Among the lines below, take the one holding "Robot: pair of", the one holding "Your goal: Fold", and all lines between them. Set them down exactly.
━━━━━ Records shown
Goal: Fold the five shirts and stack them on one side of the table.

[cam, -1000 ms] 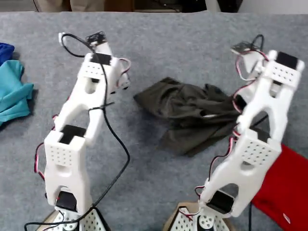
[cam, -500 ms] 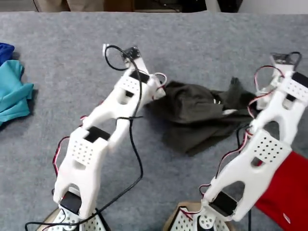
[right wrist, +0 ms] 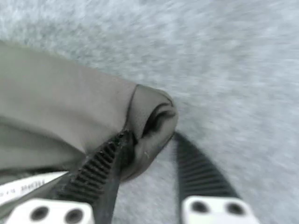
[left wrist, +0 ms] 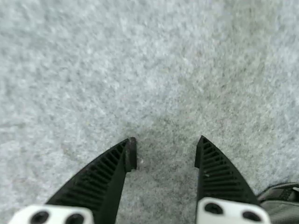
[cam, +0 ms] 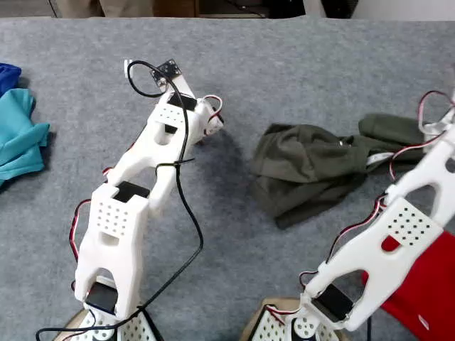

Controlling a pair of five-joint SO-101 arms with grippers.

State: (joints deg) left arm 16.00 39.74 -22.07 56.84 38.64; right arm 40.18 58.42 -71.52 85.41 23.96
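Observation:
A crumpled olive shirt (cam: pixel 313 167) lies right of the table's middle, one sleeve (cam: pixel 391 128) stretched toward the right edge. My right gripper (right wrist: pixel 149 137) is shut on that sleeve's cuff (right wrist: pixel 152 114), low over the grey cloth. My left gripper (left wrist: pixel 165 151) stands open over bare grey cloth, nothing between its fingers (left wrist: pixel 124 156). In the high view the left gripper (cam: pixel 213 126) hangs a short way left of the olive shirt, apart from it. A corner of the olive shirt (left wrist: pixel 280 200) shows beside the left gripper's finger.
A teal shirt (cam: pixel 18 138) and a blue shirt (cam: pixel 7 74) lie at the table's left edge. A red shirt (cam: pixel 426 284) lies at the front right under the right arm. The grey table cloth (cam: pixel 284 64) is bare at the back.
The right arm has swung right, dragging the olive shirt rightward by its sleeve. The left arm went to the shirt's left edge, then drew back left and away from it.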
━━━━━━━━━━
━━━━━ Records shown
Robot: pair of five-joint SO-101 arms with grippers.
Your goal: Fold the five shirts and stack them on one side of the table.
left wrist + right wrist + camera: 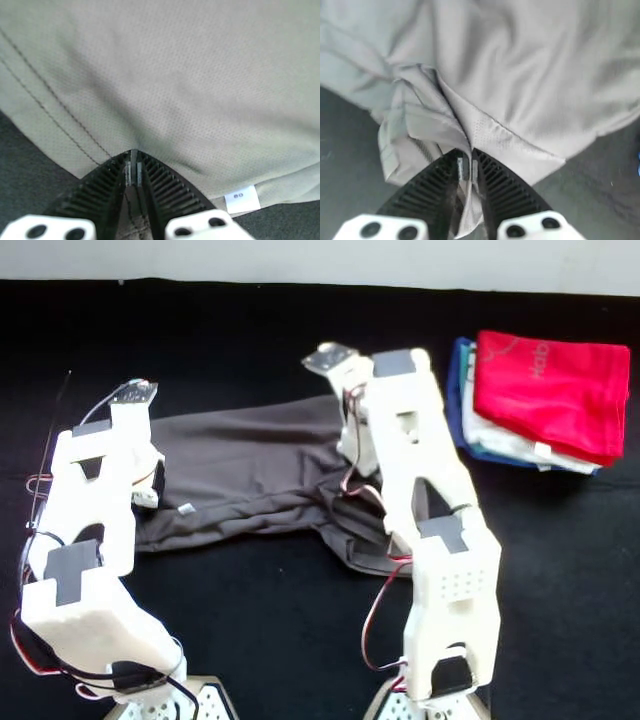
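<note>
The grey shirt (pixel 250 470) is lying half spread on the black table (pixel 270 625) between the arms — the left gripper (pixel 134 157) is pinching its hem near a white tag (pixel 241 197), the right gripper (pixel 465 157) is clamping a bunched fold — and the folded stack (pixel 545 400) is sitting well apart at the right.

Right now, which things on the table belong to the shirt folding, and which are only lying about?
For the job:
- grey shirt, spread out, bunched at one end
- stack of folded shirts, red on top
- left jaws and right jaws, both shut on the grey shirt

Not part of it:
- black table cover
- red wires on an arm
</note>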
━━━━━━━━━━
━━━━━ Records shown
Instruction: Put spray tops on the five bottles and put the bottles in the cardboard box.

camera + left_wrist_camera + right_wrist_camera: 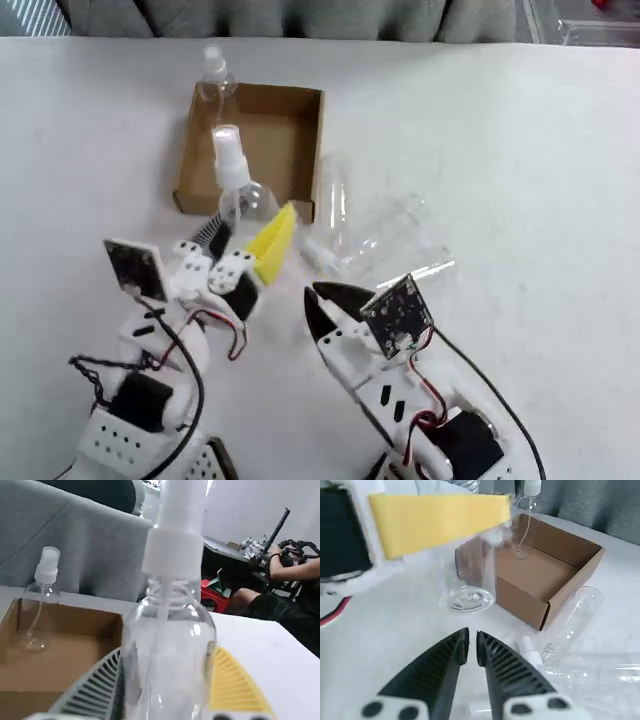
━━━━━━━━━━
Answer to this problem:
Robot: pair of five-joint SO-101 arms with grippers.
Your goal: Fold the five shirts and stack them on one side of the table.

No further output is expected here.